8/19/2011

nur ve yıldırım, cemil ve cengiz, benim vuruşlarım benim vuruşlarım


selam bilöğgğgh

-dün batukan' la konuşurken, mutfak eşyaları ile ilgili yaşadığı bir anısını bana anlattı. dinlerken ağzımdan burnumdan havyarlar geldi çünkü tamı tamına aynı hissiyatı yaşadığımı öğrenmiş oldum. tam bilöğgğgh' luk olan bu düşünce sistemi burada da yerini alsın. şimdi diyelim bir takım mutfak gereçlerini kullandınız, ama en çok kullanılanlardan bahsediyorum. işte efendime söyleyeyim tabaklar olur, bardaklar olur, çatal-kaşıklar falan gibi. bunlar yıkandığı zaman, kuruduklarında dolaplarındaki yerlere yerleştirmek gerekiyor hani. ama yerlerinde de sizin son seferde kullanmadığınız kardeşleri duruyor. siz en son kullanılanları temizleyip kullanılmayanların üstüne koyunca onları, tekrar bir tabak alacağınızda yine en üsttekini almış oluyorsunuz. bu durumda ne oluyor? hem aynı tabakları, çatalları kullanmış oluyorsunuz. özellikle de kalabalık bir aile değilseniz. işte biz böyle durumlarda, kullanılmamış olanları kaldırıp yeni yıkananları aşağıya aldıktan sonra, eskileri üste koyuyormuşuz ki devir daim olsun.

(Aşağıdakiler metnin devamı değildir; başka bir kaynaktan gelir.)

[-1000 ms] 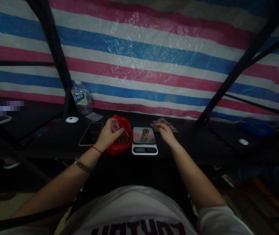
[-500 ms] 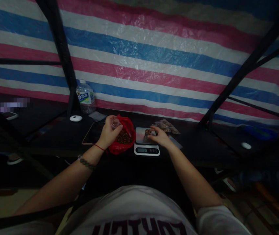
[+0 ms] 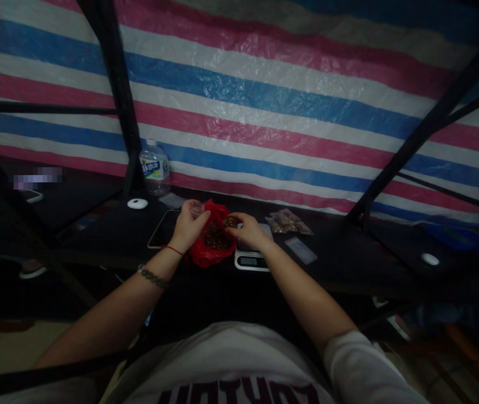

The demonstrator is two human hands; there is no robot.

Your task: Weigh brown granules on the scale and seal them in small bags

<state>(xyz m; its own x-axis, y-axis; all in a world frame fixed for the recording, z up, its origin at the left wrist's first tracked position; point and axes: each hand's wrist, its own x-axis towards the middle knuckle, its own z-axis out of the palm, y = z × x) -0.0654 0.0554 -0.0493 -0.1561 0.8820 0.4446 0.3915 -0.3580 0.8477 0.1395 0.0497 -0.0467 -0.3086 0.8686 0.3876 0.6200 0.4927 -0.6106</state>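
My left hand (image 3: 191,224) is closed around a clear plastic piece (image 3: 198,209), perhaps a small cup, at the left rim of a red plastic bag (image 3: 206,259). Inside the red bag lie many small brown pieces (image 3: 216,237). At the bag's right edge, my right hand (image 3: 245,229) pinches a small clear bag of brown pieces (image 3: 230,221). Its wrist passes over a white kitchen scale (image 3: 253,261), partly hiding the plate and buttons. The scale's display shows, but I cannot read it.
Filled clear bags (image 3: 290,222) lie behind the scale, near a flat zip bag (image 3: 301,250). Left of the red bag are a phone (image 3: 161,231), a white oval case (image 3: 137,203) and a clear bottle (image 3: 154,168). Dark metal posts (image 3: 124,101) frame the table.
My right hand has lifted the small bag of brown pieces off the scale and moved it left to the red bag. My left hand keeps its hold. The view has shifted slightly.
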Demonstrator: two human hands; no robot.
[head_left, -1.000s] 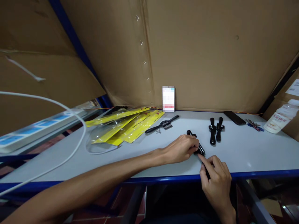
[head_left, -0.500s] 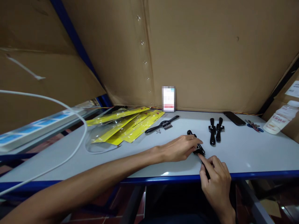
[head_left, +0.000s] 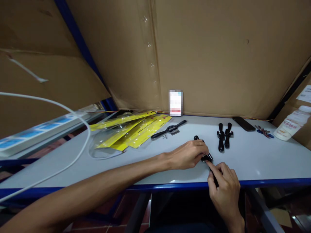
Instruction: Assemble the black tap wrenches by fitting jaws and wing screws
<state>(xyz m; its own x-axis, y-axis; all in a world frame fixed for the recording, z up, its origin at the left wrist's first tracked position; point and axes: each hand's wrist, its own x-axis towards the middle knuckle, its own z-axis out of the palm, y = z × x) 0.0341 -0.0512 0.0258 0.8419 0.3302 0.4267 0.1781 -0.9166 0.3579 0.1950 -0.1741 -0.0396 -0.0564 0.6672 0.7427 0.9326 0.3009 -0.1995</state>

-bir günümü size anlatmak istiyorum. kalkınca çocuklar duymasın eşliğinde kahvaltı ediyorum. sonra o bitince doktorlar eşliğinde keyif kısmı, o biterken tam hüzünlenecek gibi oluyorum ama bu sefer de akasya durağı' nın başlayacak olması yüreğime su serpiyor. akasya durağı' nı izlerken de arkasından arka sokaklar' ın geleceği garantisi ile huzur doluyorum. sonra işte yine yemekti falandı derken doktorlar yeniden başlıyor, günlermiz geçiyor iyi gün saya saya.

-geçenlerde haberdar olduğum bir site sayesinde le corbusier ile einstein' ın beraber çekildikleri bir fotoğrafa denk geldim.o günden beri de ara ara şaşırıyorum. bu iki insanın tanışık olması hatta fotoğraf çektirecek samimiyette olması falan çok acayip bir his yaratıyor bünyemde. tıpkı ibrahim tatlıses' in başbakana mesaj atıp çok karizmatiksiniz demesi -daha doğrusu birbirlerinde cep telefonlarının olması- gibi. bu ikiliye çok şaşırmak için biraz tasarım/ mimarlık dünyasının içinde olmak lazım aslında. bunun dışında kaç kişi le corbusier' ı duymuştur bilmiyorum ama kendisi aşmış bir mimardır. bu iki insanın aynı karede olması benim için, -adeta- ilkokuldan bir arkadaşımla benimle aynı üniversiteden olan ve alakasız bir şekilde tanıdığım -hazırlık sınıfından falan, sonra da hiç görüşmediğimiz- bir insanla kanka olduklarını boy boy fotoğraflarını facebook' ta görüp öğrenmem gibi.

-yabancı şarkılarda çok ünlü insanların özellikle modacıların isimlerinin geçirilmesi sevgisi var ya. my humps' taki  dolce and gabbana, fendi and andona ya da madonna' nın vogue' un saydığı bir sürü isim gibi. türkiye' de öyle bir şarkı yapılsa diyorum. o şarkıyı da çok büyük ihtimalle atiye yapar gibi bir his doğuyor içime. sözleri de nur ve yıldırım, cemil ve cengiz şeklinde olsa, çok acayip olmaz mı?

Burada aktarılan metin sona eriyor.